Patients often ask whether their ectopic pregnancy could be taken out of the tube and replaced immediately into the womb. Unfortunately, this is not possible at present. Although the embryo may be normal, its blood supply can not regrow. It has been reported that half of the intrauterine components of the heterotopic pregnancies lead to live birth, the others aborted.

Although the prime effect of an ectopic pregnancy is on the woman, the man too has to cope with the stress. It is advisable that before a patient tries for another pregnancy, she and her male partner should allow time to recover, both physically and emotionally. Feelings vary after ectopic pregnancy, with some women wanting to get pregnant immediately, while others find it difficult to cope with the stress and worry about another ectopic pregnancy happening. However, it is important that the woman should be made aware that, however terrifying and depressing the prospect of having another ectopic pregnancy might be, her chance of having a normal healthy pregnancy significantly exceeds that of having another ectopic pregnancy. It is also worth remembering that women who have had an ectopic pregnancy have at least proved their ability to get pregnant.

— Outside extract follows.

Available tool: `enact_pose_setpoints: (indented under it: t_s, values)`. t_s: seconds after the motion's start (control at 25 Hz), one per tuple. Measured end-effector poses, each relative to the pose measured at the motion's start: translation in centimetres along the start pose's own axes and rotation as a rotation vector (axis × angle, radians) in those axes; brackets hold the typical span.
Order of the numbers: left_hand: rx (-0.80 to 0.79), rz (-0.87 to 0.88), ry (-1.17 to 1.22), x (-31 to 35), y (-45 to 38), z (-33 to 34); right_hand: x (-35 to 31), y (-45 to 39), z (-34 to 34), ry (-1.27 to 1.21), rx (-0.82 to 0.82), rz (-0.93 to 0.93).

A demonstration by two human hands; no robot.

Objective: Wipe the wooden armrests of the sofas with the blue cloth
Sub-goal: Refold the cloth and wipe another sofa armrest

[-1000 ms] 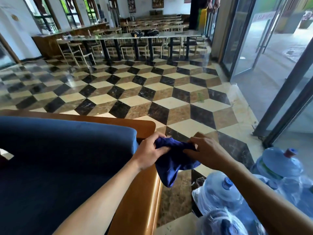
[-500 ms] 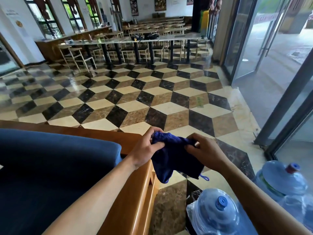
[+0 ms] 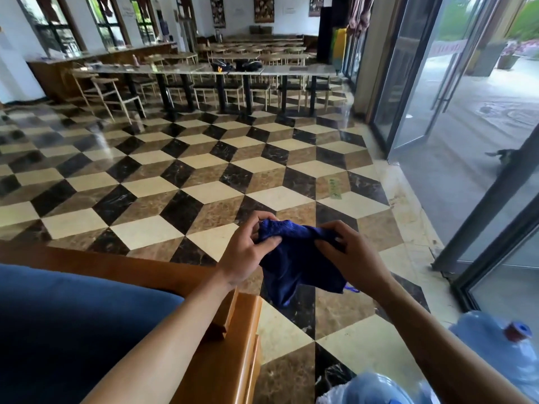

If one of the tubes ruptured or was removed, the woman will continue to ovulate as before but her fertility will be reduced by about 50%. Of those who get pregnant, the chances of a repeat ectopic pregnancy are between 7-10% depending on the type of treatment carried out and the condition of the remaining tubes. IVF treatment can help such patients. If a woman conceives spontaneously or by IVF, a careful watch must be kept for signs and symptoms of another ectopic pregnancy and, even if mild symptoms of another ectopic occur, they must be taken seriously.